There will also be an assistant facilitator in each group to assist the facilitator in sessions. We will recruit a local parent carer for this role using a person specification detailing the required personal qualities and skills and a selection process.

We will provide training for lead and assistant facilitators. The training will take place over 4 days for lead facilitators and 2 days for assistant facilitators; it will be delivered by researchers and the parent carer co-investigators who co-developed the programme and facilitated the group in our previous study. Lead facilitators will receive ongoing supervision and support through the CDC and support from the research team. Conference calls with facilitators, assistants, and researchers will be convened to reflect on delivery of the sessions. These discussions will inform intervention design and training needs and provide a forum to share ideas and ways to address any challenges arising.

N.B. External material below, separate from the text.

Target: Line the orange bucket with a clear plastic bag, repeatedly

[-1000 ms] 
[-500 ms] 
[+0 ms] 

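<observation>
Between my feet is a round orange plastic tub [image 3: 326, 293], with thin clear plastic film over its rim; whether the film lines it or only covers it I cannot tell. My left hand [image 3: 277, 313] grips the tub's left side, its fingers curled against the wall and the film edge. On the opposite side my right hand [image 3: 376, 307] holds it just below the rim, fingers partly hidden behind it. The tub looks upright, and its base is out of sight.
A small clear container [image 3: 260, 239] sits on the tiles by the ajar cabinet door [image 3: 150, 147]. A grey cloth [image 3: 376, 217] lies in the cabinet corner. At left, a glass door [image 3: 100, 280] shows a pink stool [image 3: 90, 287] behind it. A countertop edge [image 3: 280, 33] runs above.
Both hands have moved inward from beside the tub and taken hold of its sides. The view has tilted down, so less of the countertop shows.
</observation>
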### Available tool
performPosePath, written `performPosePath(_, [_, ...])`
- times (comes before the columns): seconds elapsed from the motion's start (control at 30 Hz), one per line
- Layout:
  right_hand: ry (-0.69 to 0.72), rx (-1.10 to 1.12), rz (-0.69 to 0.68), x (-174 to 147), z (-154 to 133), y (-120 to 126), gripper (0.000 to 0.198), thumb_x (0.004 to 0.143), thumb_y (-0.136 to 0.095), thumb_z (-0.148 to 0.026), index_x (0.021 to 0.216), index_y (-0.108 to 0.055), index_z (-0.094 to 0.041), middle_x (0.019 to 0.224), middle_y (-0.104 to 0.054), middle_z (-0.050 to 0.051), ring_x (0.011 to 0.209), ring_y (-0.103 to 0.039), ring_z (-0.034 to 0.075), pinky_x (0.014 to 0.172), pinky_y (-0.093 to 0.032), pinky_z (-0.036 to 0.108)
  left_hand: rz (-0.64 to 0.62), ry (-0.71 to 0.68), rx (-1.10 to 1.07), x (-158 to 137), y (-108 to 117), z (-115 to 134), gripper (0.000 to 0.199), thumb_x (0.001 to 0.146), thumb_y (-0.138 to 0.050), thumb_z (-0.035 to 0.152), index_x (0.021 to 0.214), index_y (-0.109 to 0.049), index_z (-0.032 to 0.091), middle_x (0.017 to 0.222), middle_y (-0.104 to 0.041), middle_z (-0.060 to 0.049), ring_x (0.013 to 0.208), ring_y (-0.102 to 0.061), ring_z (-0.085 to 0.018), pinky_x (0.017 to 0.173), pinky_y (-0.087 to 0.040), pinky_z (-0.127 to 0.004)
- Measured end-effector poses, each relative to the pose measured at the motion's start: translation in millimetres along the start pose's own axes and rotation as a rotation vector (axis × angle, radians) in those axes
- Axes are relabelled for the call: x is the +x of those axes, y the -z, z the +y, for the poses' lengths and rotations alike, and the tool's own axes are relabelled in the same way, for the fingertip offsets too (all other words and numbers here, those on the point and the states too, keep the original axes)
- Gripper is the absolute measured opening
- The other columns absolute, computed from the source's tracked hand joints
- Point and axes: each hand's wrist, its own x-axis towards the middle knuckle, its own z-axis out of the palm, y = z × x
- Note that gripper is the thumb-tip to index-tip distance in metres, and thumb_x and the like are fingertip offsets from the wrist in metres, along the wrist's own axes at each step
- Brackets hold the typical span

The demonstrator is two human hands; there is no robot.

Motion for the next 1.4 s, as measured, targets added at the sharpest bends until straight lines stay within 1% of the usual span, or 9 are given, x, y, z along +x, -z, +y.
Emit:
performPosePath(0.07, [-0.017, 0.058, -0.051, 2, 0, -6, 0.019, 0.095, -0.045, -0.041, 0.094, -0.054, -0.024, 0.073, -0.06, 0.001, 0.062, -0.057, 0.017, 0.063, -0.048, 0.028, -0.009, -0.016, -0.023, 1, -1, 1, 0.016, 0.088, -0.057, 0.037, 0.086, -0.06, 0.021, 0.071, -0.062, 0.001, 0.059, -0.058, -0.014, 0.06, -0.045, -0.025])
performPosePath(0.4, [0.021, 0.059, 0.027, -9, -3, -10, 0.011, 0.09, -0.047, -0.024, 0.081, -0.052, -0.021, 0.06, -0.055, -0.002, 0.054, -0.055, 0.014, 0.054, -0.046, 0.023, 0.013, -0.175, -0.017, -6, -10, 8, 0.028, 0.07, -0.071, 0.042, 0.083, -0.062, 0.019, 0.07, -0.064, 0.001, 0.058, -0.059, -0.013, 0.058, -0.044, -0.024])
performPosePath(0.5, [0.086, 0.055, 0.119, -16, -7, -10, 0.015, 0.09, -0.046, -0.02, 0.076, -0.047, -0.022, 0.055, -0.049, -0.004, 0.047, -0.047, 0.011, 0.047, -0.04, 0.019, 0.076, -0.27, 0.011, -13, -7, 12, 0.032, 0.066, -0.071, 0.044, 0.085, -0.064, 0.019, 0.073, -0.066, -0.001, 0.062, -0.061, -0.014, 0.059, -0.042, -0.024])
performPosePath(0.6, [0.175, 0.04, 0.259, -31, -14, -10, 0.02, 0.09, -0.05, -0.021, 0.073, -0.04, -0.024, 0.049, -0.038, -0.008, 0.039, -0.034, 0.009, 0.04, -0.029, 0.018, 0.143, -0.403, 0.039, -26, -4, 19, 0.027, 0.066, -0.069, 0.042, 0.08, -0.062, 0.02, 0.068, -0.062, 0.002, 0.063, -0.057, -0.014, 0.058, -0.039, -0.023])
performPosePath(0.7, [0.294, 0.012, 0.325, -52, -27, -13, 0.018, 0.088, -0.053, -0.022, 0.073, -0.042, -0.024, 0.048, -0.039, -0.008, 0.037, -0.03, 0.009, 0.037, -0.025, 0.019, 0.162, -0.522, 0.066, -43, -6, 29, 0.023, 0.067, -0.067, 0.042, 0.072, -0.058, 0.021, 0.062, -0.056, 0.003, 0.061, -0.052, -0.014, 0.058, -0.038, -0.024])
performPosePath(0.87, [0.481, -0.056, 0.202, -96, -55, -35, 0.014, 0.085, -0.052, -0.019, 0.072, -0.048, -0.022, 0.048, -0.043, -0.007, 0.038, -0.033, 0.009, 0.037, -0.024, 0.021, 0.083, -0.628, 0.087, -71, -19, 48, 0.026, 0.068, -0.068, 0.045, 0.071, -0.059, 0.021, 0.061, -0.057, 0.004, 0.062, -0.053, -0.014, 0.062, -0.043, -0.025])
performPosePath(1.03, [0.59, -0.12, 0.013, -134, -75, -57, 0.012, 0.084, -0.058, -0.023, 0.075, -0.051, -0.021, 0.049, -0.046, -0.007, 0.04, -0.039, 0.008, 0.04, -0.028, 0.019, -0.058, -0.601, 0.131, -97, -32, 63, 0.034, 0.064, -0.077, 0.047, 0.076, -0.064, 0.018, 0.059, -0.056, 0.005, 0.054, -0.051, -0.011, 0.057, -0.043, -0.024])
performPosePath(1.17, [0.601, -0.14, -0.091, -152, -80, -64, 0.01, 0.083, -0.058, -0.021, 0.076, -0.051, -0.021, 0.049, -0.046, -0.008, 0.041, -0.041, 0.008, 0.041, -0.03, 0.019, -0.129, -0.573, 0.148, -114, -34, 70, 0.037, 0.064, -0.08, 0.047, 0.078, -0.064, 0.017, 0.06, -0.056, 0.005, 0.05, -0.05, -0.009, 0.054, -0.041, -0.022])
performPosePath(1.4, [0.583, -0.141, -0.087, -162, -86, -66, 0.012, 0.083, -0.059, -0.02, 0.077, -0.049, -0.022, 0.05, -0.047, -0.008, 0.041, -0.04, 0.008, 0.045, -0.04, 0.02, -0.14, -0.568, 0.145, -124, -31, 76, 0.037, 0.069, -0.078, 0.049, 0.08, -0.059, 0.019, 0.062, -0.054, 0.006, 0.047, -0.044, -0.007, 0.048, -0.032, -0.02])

The Healthy Parent Carers online resources are part of the intervention. They reflect the content of the group sessions, provide space to write down reflections, and prompts to set specific goals and for self-monitoring of CLANGERS-related behaviours.

If the participants in the group programme miss a session, they will be telephoned by the facilitator, who will summarise the session and encourage the participant to reflect on their week, read the section of the HPC online resources, and set their weekly goals.

Control

Participants in the control arm will receive access to the HPC programme resources online with instructions. Risk of contamination between participants allocated to each arm is low because the intervention is predicated on participants developing a shared social identity as members of the HPC group. Participants in both arms will be asked whether they have had contact with participants in the other arm of the trial as part of a post-intervention feedback form.

Data collection

Study records

We will record the data on the feasibility of recruitment, including how many people respond to the adverts, how they heard about the study, reasons for not taking part for those who decline, and how many are successfully recruited. We will record delivery setting, delivery model, attendance, attrition, and reasons for missed sessions or withdrawal from the study. We will also monitor how long it takes to accrue the target number of participants at each site and at what point in the trial process any participants withdraw.

Sample characteristics

Demographic data will include gender, ethnicity, parent relationship status, number of children, employment status, level of education, income, housing status, and age, gender, and diagnosis (if any) of their disabled child. We will also collect information about their disabled child’s functioning and health complexity using the About my Child measure (AMC-19) [33]. We will also use participants’ postcodes to link with the Indices of Multiple Deprivation as an indicator of deprivation relative to England and Wales in the area where participants live [34].

Outcome measures

Participants will be asked to complete all measures before randomisation, immediately post-intervention, and 6 months post-intervention, regardless of attendance or engagement with the interventions. Based on the recommendations from our Family Faculty PPI working group, the measures will be available to complete online, using a computer, smartphone, or tablets. The Exeter Clinical Trials Unit will set up an online platform for participants to access and complete the measures. Participants may request to complete the measures on paper if they wish. Any measures completed on paper will be independently double-entered by two researchers. These requests will be monitored to track preferences for online- versus paper-based measures.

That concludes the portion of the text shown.